Numerous states have enacted COVID-19 presumptions for first responders and essential workers, while many others are considering enacting similar legislation. These presumptions allow employees who contract COVID-19 to meet their burden that the contraction arose out of and in the course of employment.
Several states, including Minnesota, New Jersey, California and Alaska, have enacted COVID-19 presumption statutes but have not provided guidance to employers on how to overcome the presumption — a key for employers that want to prove a worker may have contracted COVID-19 elsewhere and not on the job.
The presumption in Illinois, signed into law in June 2020, sets forth some methods that allow employers to overcome the presumption by a preponderance of evidence. These methods may be useful for crafting rebuttable arguments in jurisdictions that have not yet outlined such methods in their presumption statutes and where there is still a lack of case law.
The Illinois law created a rebuttable presumption that a first responder’s or front-line worker’s COVID-19 infection arose out of and in the course of the employee’s employment. First responders include policemen, fire personnel, emergency medical technicians and paramedics. Front-line workers include health care providers and essential business employees who are required to encounter members of the general public or work in locations with over 15 employees.

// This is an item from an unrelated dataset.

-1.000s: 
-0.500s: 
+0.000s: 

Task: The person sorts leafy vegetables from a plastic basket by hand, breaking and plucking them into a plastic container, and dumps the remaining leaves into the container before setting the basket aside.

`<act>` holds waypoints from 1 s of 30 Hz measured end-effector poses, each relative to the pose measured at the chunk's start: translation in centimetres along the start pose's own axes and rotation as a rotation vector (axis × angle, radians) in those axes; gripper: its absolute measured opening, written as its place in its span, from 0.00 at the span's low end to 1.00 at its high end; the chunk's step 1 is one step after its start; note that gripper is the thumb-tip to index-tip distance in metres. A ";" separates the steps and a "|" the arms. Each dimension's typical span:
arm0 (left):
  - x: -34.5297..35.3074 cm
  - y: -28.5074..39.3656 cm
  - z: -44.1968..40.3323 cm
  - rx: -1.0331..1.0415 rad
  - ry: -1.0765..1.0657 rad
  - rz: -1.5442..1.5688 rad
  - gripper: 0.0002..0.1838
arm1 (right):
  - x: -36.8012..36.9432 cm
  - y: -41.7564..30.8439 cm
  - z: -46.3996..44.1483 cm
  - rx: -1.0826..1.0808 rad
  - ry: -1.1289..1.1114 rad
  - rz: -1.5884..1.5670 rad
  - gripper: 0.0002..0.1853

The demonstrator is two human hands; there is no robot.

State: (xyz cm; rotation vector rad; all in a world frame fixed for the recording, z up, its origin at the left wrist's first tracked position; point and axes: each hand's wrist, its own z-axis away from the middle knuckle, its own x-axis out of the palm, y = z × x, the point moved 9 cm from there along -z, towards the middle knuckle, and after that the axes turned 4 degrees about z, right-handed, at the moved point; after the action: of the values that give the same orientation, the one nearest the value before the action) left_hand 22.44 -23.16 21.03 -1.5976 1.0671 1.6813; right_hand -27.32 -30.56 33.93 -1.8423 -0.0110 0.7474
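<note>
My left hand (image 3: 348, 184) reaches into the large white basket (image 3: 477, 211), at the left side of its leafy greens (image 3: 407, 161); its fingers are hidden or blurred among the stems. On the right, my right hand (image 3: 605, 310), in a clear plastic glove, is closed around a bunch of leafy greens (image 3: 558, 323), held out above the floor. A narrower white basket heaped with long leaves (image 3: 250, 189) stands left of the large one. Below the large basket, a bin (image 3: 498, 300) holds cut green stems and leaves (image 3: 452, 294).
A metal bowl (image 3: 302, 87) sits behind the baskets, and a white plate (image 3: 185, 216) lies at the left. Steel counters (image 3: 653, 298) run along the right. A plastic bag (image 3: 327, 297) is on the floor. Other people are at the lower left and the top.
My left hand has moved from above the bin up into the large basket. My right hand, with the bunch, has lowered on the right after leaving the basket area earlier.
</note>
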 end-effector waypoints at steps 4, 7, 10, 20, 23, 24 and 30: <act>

The Illinois law includes three methods to rebut the presumption, calling for the employer to show by a preponderance of the evidence that: the employee was working from home and/or on leave from employment for at least 14 consecutive days immediately preceding the injury, occupational disease or period of incapacity caused by exposure to COVID-19; the employer enforced industry-specific workplace sanitation, social distancing, and health and safety practices as defined by the Centers for Disease Control and Prevention and Illinois Department of Public Health or used administrative controls, engineering controls and/or personal protective equipment to reduce COVID-19’s
transmission for at least 14 consecutive days prior to the employee’s injury, occupational disease or period of incapacity from exposure to COVID-19; or the employee was exposed to COVID-19
by an alternate source.
Rebutting the COVID-19 presumption is easy. The first method is most applicable to employers operating their business primarily remotely. If operating remotely over an extended period is not viable, then employers may still use the second method for their in-person workers.
Employers have the most control using the second method by enforcing adequate health and safety standards in the workplace. Requiring that employees wear masks and practice social distancing suffices. Employers can build sufficient evidence to overcome the presumption by creating policies based on federal and local guidelines and documenting compliance with those policies.
Although the second method does not indicate that employers should encourage their employees to get vaccinated, doing so would serve as supporting evidence of an employer’s good faith effort to reduce COVID-19 transmission in the workplace. Virginia’s COVID-19 presumption statute denies health care workers compensation benefits if they decline vaccinations from their employers. Other states including Illinois, Indiana and Maryland have introduced similar laws that deny workers compensation benefits to workers who refuse to get vaccinated.
For the third method, periodic employee testing may indicate that an employee likely contracted COVID-19 from an alternate source. Additionally, any documentation that an employee reported coming into contact with someone diagnosed with COVID-19 outside of work could serve as evidence of an alternate source, such as witness testimony or employee admission that he or she came into contact with someone outside of work diagnosed with COVID-19.
Even if a claimant meets their burden, the issue that presents the most expensive part of the claim remains: permanency. A claimant still has to prove that they experienced permanent partial disability. That is a large burden given what we know about COVID-19’s symptoms. Most people who are diagnosed experience a runny nose, sore throat, cough, fever and difficulty breathing, in severe cases. Those conditions usually clear up relatively quickly, and most COVID-19 cases result in no significant permanent partial disability or extended time off from work.
COVID-19 exposure is unlikely to result in diminished future earning capacity or disability, which inform permanent partial disability in many states. Per the CDC, most people diagnosed recover within weeks of contraction, and only a small percentage experience severe post-COVID-19 conditions.
The harder cases are those where COVID-19 leads to death, which is more common among older individuals and those with medical conditions such as asthma, diabetes and/or heart disease. If a claimant dies from work-related COVID-19, eligible survivors receive two-thirds of the employee’s weekly wage and compensation for burial expenses.
Novel COVID-19 symptoms such as loss of taste or smell will also be subject to litigation. Those conditions, if lasting, will have significant permanency value.
In addition to COVID-19 presumption statutes, several states have introduced legislation this year that could create presumptions for severe infectious diseases, yet rebuttable presumptions are unlikely to be applied to common annual illnesses such as the flu.
It is very rare for an employee to file for workers compensation benefits for these types of illnesses. Unlike COVID-19, seasonal illnesses such as the flu are unlikely to cause an absence from work for an extended period and therefore would not necessitate workers compensation benefits. Another distinction is that such illnesses almost never result in permanent partial disability.